I tried, I failed.
I was playing today with a feature I was sorta considering implementing. I wanted to implement it in a common base class, but that actually wasn't possible in this case - I really don't my guys at work to modify autogenerated classes (the code spat out when you make a web reference). If you mod it, it's fine - up until the point when you update the reference, and then you have to remember to make the same mod again. Not good.
So I looked at maybe requiring the devs to write a new class that inherits from the web reference class. Possible, but still annoying. Still means implementing the same code multiple times (once per web reference). For the same reason, I discarded waiting for Whidbey and using partial classes - it'd work, but I'm trying for code reuse.

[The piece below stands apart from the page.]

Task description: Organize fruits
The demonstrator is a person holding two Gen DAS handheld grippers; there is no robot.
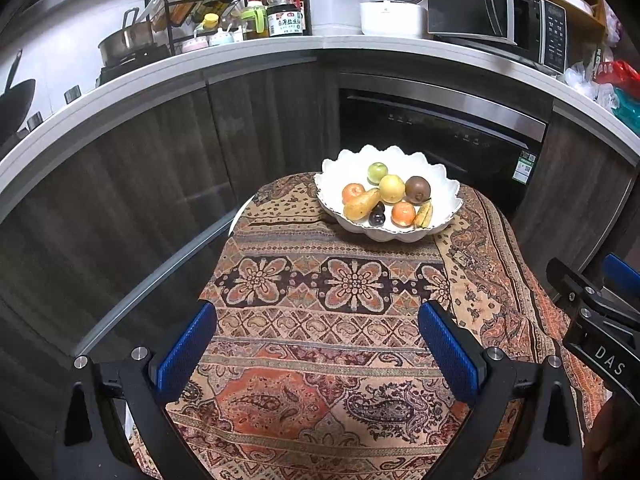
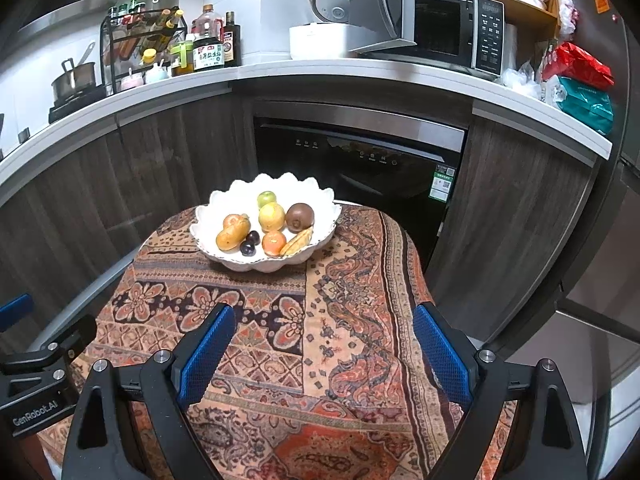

Then I had a thought. Generics! I can do this with Generics! A common baseclass that can contain all the extra code I want, generated at compile time. So I wrote this:
Public Class Class1(Of V As System.Web.Services.Protocols.SoapHttpClientProtocol)
Inherits V
End Class
How neat is this? I thought it was a fantastic idea.
Unfortunately, when you do this, you get this error: 'class 'Class1' cannot inherit from a type parameter'.
Once I thought about it it a bit more, I guess it sorta makes sense. You don't know if V is NotIneritable, MustInherit, or whatever. It would surely fail at compile time if that happened, but it's a lot safer to not allow this sort of thing to happen.